| Work to be completed |
Everything from the line containing "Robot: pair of" through the last line of the material must be restated word for word, and only that.

| Information supplied |

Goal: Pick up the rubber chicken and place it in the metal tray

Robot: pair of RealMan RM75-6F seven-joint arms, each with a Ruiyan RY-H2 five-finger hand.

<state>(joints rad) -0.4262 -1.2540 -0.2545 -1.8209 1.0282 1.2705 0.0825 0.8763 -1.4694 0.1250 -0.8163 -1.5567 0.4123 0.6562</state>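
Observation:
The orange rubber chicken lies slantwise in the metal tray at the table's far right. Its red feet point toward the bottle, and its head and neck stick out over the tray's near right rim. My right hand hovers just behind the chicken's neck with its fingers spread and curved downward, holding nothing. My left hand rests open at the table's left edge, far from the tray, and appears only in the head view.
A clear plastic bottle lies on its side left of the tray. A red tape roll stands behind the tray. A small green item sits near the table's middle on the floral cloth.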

| The answer |
Robot: pair of RealMan RM75-6F seven-joint arms, each with a Ruiyan RY-H2 five-finger hand.

<state>(joints rad) -0.4262 -1.2540 -0.2545 -1.8209 1.0282 1.2705 0.0825 0.8763 -1.4694 0.1250 -0.8163 -1.5567 0.4123 0.6562</state>
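Observation:
The orange rubber chicken lies slantwise in the metal tray at the table's far right. Its red feet point toward the bottle, and its head and neck stick out over the tray's near right rim. My right hand hovers just behind the chicken's neck with its fingers spread and curved downward, holding nothing. My left hand rests open at the table's left edge, far from the tray, and appears only in the head view.
A clear plastic bottle lies on its side left of the tray. A red tape roll stands behind the tray. A small green item sits near the table's middle on the floral cloth.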

Nothing further is needed for the exercise.